By placing the strikers in the gaps between the centre-backs and full-backs, Delort and Laborde pinned all four defenders in the Lille backline. These positions of the strikers cause hesitation for the opposition when stepping out because if they do step out, it creates space behind the last line for Laborde and Delort to run in. As a result, the midfielders have more space between the lines to exploit and then can receive the ball without worrying about someone pressing from their blindside. The width was provided by the two full-backs who pushed up.
Another reason why Der Zakarian likes to play with two strikers is because of the direct way of play his team can play with strikers like Delort and Laborde. In the image below, the centre-back Le Tallec possesses the ball. The three centre-backs are fairly far from each other. As a result, more diagonal passing lanes are created. But the main diagonal that the wide centre-backs look for is the one to one of the two strikers. Only in this game, Montpellier attempted 67 long passes, of which 54% were accurate.
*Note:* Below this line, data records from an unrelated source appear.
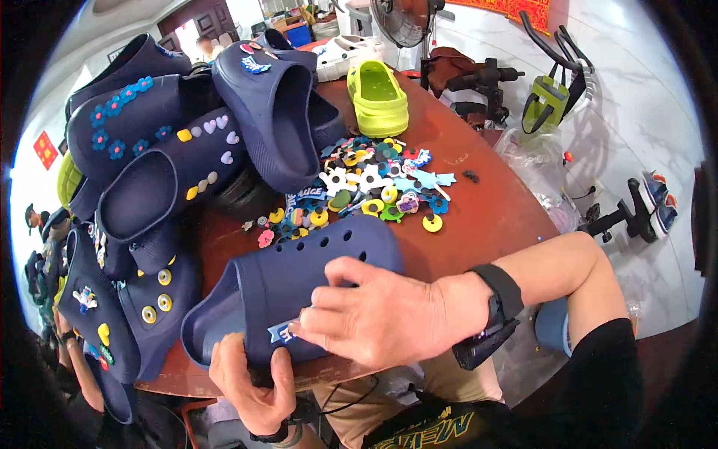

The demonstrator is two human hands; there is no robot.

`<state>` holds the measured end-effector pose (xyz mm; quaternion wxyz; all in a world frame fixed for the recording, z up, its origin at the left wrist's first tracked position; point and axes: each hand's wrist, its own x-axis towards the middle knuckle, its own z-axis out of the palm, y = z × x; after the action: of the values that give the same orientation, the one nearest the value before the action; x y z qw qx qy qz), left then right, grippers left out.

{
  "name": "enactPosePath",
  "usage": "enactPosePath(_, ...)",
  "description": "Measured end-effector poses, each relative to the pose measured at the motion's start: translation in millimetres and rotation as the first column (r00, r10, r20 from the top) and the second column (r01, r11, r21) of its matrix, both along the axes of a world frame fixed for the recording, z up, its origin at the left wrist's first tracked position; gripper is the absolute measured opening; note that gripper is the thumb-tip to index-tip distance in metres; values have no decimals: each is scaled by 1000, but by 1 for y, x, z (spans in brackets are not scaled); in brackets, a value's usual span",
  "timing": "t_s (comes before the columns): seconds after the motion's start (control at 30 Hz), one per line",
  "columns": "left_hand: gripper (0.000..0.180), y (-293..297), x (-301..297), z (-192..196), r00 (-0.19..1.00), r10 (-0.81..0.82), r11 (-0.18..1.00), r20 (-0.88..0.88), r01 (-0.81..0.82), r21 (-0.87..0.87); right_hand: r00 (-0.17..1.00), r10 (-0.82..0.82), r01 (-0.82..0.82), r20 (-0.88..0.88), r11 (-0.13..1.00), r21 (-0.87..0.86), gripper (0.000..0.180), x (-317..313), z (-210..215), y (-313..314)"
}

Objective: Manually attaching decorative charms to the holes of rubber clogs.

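- Clog (299, 288), navy, lies at the near edge of the desk (486, 217); left hand (250, 385) grips its heel from below, and a slack grip could let it tip off.
- Right hand (374, 314) pinches a small blue charm (283, 333) against the clog; it could slip.
- Loose charms (374, 187) beyond could scatter if nudged.

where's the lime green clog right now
In the head view, the lime green clog sits alone at the far side of the round table, just beyond the pile of charms and right of the stacked navy clogs.
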<state>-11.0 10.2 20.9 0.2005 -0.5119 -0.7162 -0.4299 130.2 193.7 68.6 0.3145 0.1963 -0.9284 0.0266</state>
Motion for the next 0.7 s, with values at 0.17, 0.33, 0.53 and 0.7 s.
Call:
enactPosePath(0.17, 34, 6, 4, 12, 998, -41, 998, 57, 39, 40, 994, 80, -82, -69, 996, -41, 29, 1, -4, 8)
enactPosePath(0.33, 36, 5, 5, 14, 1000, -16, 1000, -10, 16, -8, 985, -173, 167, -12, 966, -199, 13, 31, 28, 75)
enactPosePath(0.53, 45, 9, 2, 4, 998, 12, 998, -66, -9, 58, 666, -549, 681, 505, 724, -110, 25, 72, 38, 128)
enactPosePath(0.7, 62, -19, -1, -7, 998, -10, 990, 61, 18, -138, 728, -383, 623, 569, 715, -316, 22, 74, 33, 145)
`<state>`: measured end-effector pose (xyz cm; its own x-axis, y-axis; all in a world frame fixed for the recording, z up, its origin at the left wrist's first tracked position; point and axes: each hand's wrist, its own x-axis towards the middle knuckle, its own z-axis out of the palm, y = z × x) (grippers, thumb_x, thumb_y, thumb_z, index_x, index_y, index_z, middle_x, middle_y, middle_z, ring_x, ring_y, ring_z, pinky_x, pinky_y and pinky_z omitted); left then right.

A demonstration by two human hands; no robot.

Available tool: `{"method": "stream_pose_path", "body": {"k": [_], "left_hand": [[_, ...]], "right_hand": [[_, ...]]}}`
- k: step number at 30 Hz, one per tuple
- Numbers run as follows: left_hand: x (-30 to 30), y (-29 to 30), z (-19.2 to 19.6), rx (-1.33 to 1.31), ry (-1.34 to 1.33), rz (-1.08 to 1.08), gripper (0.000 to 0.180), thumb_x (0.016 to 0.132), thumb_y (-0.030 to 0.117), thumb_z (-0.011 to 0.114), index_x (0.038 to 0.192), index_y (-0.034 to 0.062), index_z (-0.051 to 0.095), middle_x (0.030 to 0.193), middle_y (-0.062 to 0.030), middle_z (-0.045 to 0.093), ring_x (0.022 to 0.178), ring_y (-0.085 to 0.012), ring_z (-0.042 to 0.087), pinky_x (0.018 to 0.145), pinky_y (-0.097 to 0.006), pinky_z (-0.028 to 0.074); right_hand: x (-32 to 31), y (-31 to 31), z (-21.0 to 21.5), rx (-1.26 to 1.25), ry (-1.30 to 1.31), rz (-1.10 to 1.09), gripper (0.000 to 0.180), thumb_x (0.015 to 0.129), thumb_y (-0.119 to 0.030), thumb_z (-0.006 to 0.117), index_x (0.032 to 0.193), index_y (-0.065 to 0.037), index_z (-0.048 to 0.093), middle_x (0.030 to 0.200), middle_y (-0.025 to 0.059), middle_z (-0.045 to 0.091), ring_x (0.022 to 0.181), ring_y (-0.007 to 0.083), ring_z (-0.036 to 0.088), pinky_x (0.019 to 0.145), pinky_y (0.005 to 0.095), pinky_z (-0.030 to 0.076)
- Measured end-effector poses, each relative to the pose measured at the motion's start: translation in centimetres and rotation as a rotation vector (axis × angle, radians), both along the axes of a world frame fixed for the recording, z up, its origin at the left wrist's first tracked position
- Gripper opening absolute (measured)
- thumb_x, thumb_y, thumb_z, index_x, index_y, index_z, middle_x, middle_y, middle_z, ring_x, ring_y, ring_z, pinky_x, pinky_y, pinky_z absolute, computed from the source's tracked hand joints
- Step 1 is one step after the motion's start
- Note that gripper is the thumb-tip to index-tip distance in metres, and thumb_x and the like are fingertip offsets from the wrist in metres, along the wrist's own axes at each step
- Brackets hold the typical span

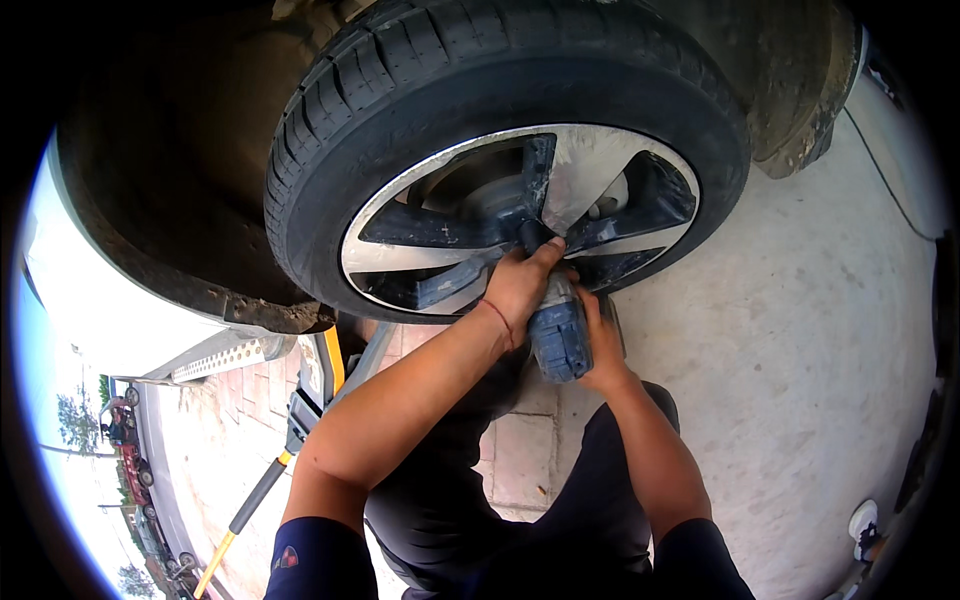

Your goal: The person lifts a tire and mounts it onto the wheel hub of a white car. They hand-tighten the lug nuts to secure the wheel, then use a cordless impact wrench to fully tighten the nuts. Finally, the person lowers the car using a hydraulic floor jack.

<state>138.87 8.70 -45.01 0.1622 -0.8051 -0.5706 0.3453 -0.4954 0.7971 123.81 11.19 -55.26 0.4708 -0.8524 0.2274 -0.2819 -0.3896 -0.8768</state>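
A car wheel (pixel 600 170) with a black tyre (pixel 400 90) and a silver and black spoked rim fills the upper middle of the view. A dark blue power wrench (pixel 558 335) points at the wheel's hub. My left hand (pixel 520 285) lies over the front of the tool by the hub, with a red cord around the wrist. My right hand (pixel 603 345) is wrapped around the tool's grip below it. The tool's tip and the wheel's centre are hidden behind my hands.
A yellow and black floor jack (pixel 315 385) with a long handle sits under the car's sill at the lower left. The car's wheel arch (pixel 790 90) curves around the tyre. Pale concrete floor (pixel 800 350) spreads to the right. A thin cable (pixel 880 170) runs across it.
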Motion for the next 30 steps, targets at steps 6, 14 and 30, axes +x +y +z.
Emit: {"method": "stream_pose_path", "body": {"k": [6,14,30], "left_hand": [[-0.08,0.01,0.17,-0.021,-0.014,0.015,0.034,0.097,0.03,0.062,0.11,-0.0007,0.053,0.088,-0.0152,0.068,0.074,-0.0249,0.067,0.069,-0.039,0.057],[-0.23,0.02,0.67,-0.013,-0.013,0.031,0.028,0.092,0.02,0.06,0.11,-0.0006,0.052,0.087,-0.0159,0.068,0.074,-0.027,0.067,0.071,-0.039,0.057],[-0.34,-0.19,0.3,0.02,0.001,0.055,0.031,0.095,0.029,0.06,0.107,0.0009,0.054,0.085,-0.0165,0.068,0.07,-0.0267,0.067,0.068,-0.04,0.057]], "right_hand": [[-0.02,-0.11,0.03,-0.017,-0.025,0.002,0.093,0.07,-0.024,0.083,0.144,-0.013,0.028,0.101,0.0214,0.069,0.091,0.0444,0.068,0.077,0.0479,0.054],[0.12,-0.15,0.23,-0.132,-0.054,-0.016,0.091,0.072,-0.028,0.082,0.144,-0.006,0.031,0.092,0.0228,0.069,0.082,0.0429,0.069,0.072,0.049,0.055],[0.15,-0.18,-0.54,-0.086,-0.026,-0.016,0.092,0.072,-0.022,0.083,0.144,-0.012,0.027,0.105,0.022,0.068,0.094,0.0453,0.067,0.079,0.0485,0.054]]}}
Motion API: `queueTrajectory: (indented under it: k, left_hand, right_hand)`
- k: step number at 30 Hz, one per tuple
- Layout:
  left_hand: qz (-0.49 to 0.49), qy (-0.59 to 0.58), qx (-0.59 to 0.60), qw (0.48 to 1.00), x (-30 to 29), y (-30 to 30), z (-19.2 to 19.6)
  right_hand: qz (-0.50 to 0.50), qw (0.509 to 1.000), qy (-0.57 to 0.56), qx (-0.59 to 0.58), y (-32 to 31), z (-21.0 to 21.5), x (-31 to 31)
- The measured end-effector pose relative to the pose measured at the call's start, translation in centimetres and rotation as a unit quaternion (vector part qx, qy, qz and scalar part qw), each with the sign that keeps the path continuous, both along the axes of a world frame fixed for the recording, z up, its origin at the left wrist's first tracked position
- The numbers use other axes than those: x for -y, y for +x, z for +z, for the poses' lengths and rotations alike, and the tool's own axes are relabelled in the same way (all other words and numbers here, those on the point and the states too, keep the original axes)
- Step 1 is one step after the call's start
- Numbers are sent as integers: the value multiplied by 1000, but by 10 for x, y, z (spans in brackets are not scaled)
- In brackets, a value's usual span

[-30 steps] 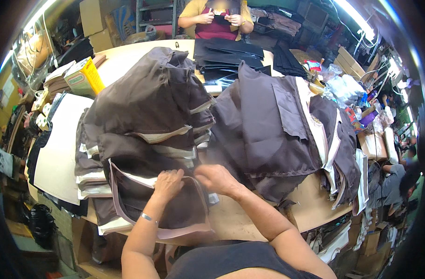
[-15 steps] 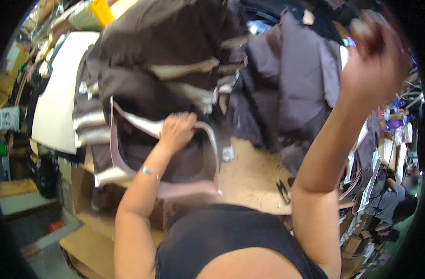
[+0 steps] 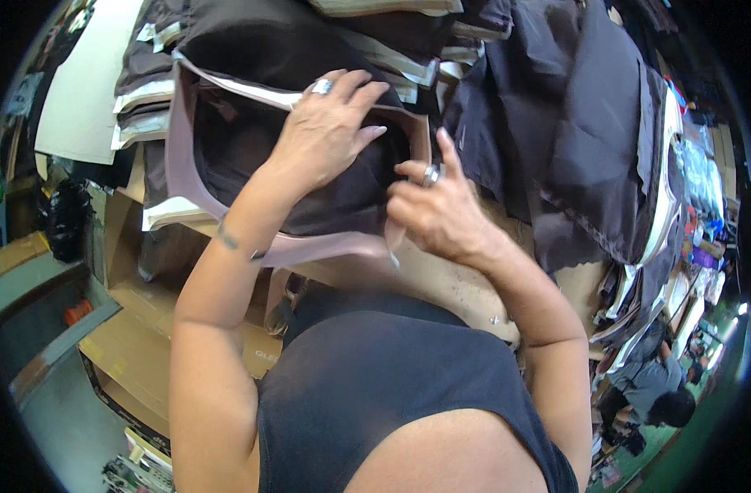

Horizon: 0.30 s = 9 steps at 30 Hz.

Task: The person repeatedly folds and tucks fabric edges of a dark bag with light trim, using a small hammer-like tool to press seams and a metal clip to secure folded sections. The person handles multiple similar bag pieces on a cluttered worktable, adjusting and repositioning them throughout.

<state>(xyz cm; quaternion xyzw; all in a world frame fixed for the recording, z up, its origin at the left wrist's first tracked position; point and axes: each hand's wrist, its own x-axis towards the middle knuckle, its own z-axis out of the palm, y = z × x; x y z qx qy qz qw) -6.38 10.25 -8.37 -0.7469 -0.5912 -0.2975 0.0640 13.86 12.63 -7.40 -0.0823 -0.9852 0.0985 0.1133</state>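
Note:
A dark brown fabric piece [image 3: 343, 201] lies in front of me, framed by a pale pink and white band [image 3: 318, 249]. My left hand [image 3: 322, 131] rests on the band's far edge and the dark cloth, fingers loosely spread and thumb apart. At the right side of the band is my right hand [image 3: 441, 205], its index finger stretched out. The other fingers curl in at the band's right corner and seem to pinch it; slight blur hides the exact hold. Rings show on both hands.
Stacks of dark fabric with white edges [image 3: 141, 123] stand at the left and back. More dark cloth [image 3: 556, 131] is heaped on the right. A cream panel [image 3: 88, 82] stands at far left, above cardboard boxes [image 3: 129, 353]. Another person [image 3: 651, 378] is at lower right.
My right hand has come down from the upper right to the band's right corner. My left hand stays on the far edge, its fingers more spread. The whole view has shifted.

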Motion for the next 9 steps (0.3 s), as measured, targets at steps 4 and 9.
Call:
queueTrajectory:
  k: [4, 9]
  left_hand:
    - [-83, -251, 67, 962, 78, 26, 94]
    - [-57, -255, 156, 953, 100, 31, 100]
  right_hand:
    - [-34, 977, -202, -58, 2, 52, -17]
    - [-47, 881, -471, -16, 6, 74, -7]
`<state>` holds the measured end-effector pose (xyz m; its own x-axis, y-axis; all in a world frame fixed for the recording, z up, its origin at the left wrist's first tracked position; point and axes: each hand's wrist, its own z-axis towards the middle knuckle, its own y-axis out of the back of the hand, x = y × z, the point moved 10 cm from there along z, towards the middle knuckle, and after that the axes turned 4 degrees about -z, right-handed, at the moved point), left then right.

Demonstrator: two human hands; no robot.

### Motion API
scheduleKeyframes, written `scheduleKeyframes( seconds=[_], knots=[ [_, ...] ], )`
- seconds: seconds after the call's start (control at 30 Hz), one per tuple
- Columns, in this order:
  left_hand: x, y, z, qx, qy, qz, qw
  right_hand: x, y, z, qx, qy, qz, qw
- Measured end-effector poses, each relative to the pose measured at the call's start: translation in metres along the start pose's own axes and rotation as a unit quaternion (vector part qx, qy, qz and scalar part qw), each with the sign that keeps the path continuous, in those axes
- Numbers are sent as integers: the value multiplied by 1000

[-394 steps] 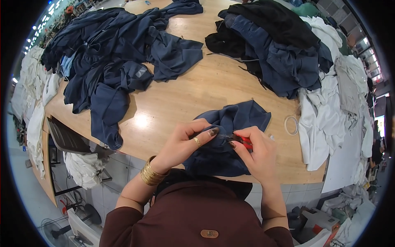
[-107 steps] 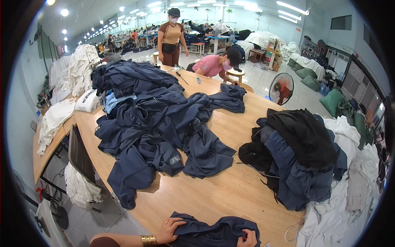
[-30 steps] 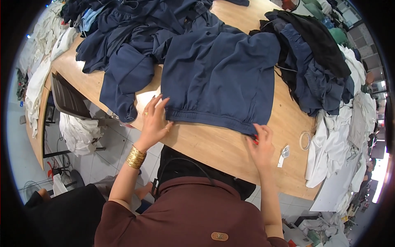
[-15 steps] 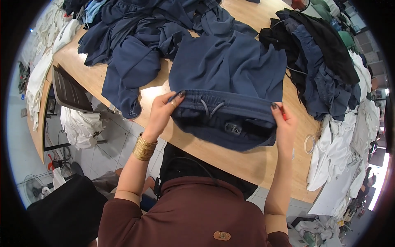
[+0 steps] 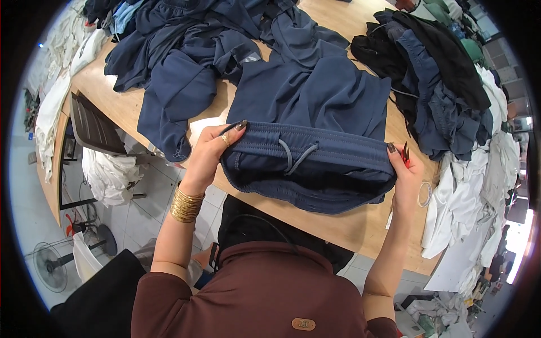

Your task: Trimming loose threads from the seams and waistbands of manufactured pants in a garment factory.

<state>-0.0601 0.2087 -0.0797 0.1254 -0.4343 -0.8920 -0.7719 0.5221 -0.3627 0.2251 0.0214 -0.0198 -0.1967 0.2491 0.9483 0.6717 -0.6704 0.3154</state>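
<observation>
Workroom with a pale tiled floor (image 5: 160, 205) and a wooden table (image 5: 360, 234), its near edge running slantwise before a person in a maroon shirt (image 5: 248, 281).

Item: navy shorts (image 5: 329, 132), one pair, with elastic waistband and a grey drawcord (image 5: 291, 156) hanging in a loop at the front. Location: close to the table's near edge; waistband raised and stretched sideways, its mouth gaping toward the person; the remainder lies rumpled toward the far edge, meeting the navy pile.

Left hand (image 5: 208, 149): grasping the waistband's left end, thumb on top; a gold ring on one finger, stacked gold bangles (image 5: 186, 204) at the wrist.

Right hand (image 5: 407, 172): grasping the waistband's right end, thumb on top; also keeping a small red-handled tool (image 5: 406, 158), largely hidden by the fingers.

Navy pile (image 5: 180, 73): loose garments on the left part of the table, one piece reaching the edge. Light blue cloth (image 5: 125, 17) beside its far end.

Dark pile (image 5: 422, 73): black and navy garments, toward the right edge.

White cloth (image 5: 456, 203): heaped along the right edge.

Clear ring (image 5: 425, 194): on the table, between right hand and white cloth.

Dark chair (image 5: 97, 124): left of the table.

Fan (image 5: 51, 265): farther left, low down.
</observation>
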Motion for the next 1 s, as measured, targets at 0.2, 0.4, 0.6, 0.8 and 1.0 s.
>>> scheduleKeyframes(
  seconds=[0.2,0.4,0.6,0.8,1.0],
  knots=[
    [56,9,33,14,51,140,989,-41,-57,3,84,20,-134,987],
    [80,1,44,33,54,158,985,-35,-77,-3,-28,194,-352,915],
    [73,-2,43,51,28,142,988,-11,-142,-13,82,215,-201,952],
    [78,15,38,16,-26,268,963,-59,-177,-16,108,192,-266,939],
    [-4,-39,4,-88,-307,593,740,-47,-185,-31,141,286,-274,907]
  ],
)
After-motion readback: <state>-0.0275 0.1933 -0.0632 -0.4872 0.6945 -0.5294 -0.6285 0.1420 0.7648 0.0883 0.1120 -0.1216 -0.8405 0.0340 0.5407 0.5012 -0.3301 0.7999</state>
After a long ball is played, Montpellier try to secure the second ball by having players around the player who is about to receive the long ball. In the image below Delort is ready to run in behind if Laborde heads it in the space behind Lille’s last line. In front of Laborde is Mollet, who is also looking to receive the ball from a knockdown. Montpellier obviously look to create a numerical superiority around the player who receives the long ball.
The strikers are pivotal
Above we clarified that Montpellier’s gameplan is built around their two strikers. Mostly through long passes, their strikers play a huge part in progressing up the field. But as stated above, long passes are mostly 50/50 passes. This is the reason Montpellier also try to progress in different ways.
Another way is through inside-outside passing. The image below clarifies this concept. Firstly, let’s look at the position of the players playing part in this concept.
The wide centre-back with the ball, starting the attack, positions himself in the half-space to stay connected with the other centre-backs and pivot. The pivot positions himself in the blindside of the opponent’s striker. This to create an illusion of control that the opponent’s striker is marking the pivot correctly. But once he uses a timed run, he is free. Lastly, the full-back takes up a higher position to create a 1 v 1 situation on the side as Lille’s winger is pulled out to press the wide centre-back. This short combination play looks to find the 1 v 1 on the side.
Once the ball is played to the full-back, he has the chance to drive at the opposing full-back with the ball or deliver a cross. Below, the full-back finds himself in a lot of space. This gives him the chance to attempt a cross into the box. Again, because of the physical presence and aerial ability, the strikers are a threat with high balls. From this cross, Montpellier score the equaliser, before conceding again minutes later.
Although Lille won this game, Montpellier didn’t make it easy for them. Lille struggled the whole game with Montpellier’s direct approach. But in the end, Lille attacking positional play got them over the line.
In terms of the Ligue 1 rankings, they had a disappointing end to the season as they missed out on Champions League football by one point. Still, we should applaud Galtier’s side because of the low investments they made to achieve what they did over the years under his guidance. On the other hand, Montpellier ended the season mid-table, hoping for better things next season.